International

OCDE: Des avancées dans la lutte contre l’évasion fiscale

Par Fatim-Zahra TOHRY | Edition N°:5060 Le 07/07/2017 | Partager
L’un des thèmes du G20 prévu les 7 et 8 juillet à Hambourg
Le Maroc s’aligne sur la doctrine de l’Organisation

La lutte continue contre la fraude et l’évasion fiscales est l’un des thèmes du sommet du G20 prévu les 7 et 8 juillet à Hambourg en Allemagne. L’OCDE remettra à cette occasion une liste noire des paradis fiscaux et présentera les progrès réalisés dans le domaine de la fiscalité. Parmi eux figurent les initiatives en faveur de la transparence. Celles-ci s’articulent autour des travaux du forum mondial sur la transparence et l’échange de renseignements à des fins fiscales, hébergé par l’Organisation. Comptant 142 membres (dont le Maroc), ce forum chapeaute la mise en œuvre mondiale de la norme commune de déclaration. Les premiers échanges automatiques de renseignements relatifs aux comptes financiers débuteront en septembre 2017. Les membres de ce forum ont établi près de 2.000 relations bilatérales d’échange automatique de renseignements. «Ces efforts portent déjà leurs fruits», selon Angel Gurría, le secrétaire général de l’OCDE. Près de 500.000 personnes ont divulgué l’existence d’actifs à l’étranger.

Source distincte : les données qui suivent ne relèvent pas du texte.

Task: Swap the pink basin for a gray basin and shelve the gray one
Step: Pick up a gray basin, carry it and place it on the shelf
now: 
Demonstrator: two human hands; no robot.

Quelque 85 milliards d’euros de recettes fiscales supplémentaires ont pu être mobilisés grâce aux mécanismes de régularisation volontaire et aux enquêtes sur les avoirs à l’étranger.  
En outre, le déploiement des mesures prévues par le Projet G20/OCDE sur l’érosion de la base d’imposition et le transfert de bénéfices (BEPS) afin de combattre les pratiques d’évasion fiscale des entreprises multinationales se poursuit. Quelque 101 pays et juridictions travaillent désormais sur un pied d’égalité pour définir des normes et suivre leur mise en œuvre via le Cadre inclusif OCDE/G20 sur le BEPS. L’institution basée à Paris a mis en place un processus d’examen par les pairs destiné à évaluer l’application des standards minimums du BEPS. Les travaux se poursuivent sur les questions en suspens, notamment sur les prix de transfert. Une fois appliquées, les mesures du BEPS devraient être bénéfiques pour le Maroc puisqu’elles lui  donneront les moyens de mobiliser des ressources intérieures (cf. notre édition N° 4714 du 23/02/2016). 
Dans le même temps, les pays envisagent d’adopter des mesures de nature à renforcer la sécurité juridique en matière fiscale. Tout en s’appuyant sur le rapport conjoint OCDE-FMI aux ministres des Finances du G20 diffusé en mars. Les discussions progressent aussi sur des sujets en lien avec l’imposition de l’économie numérique. Un rapport intermédiaire sera présenté à cet effet par le Cadre inclusif OCDE/G20 sur le BEPS début 2018, suivi d’un rapport final en 2020. A noter que le Maroc a déjà signé la Convention concernant l’assistance administrative mutuelle en matière fiscale. Le Royaume est évalué aussi dans son dispositif d’échange d’informations fiscales.

Transparence fiscale des multinationales

LES multinationales doivent divulguer publiquement (notamment sur le site internet de l’entreprise) les informations sur les impôts qu’elles paient dans chaque pays, partout dans le monde, selon un vote des députés européens. Des exemptions sont possibles dans le cas d’informations sensibles d’un point de vue commercial. L’objectif de cette directive est de contraindre les entreprises à révéler leur chiffre d’affaires, leurs bénéfices, ainsi que l’assiette fiscale et les impôts payés dans les différents pays où elles opèrent. Sont concernées les entreprises européennes (et même les filiales européennes de groupes étrangers) ayant un chiffre d’affaires d’au moins 750 millions d’euros. Les propositions ont pour objectif de lutter contre l’évasion fiscale des entreprises. Selon les estimations, elle coûte chaque année aux pays de l’UE entre 50 et 70 milliards d’euros en recettes fiscales perdues.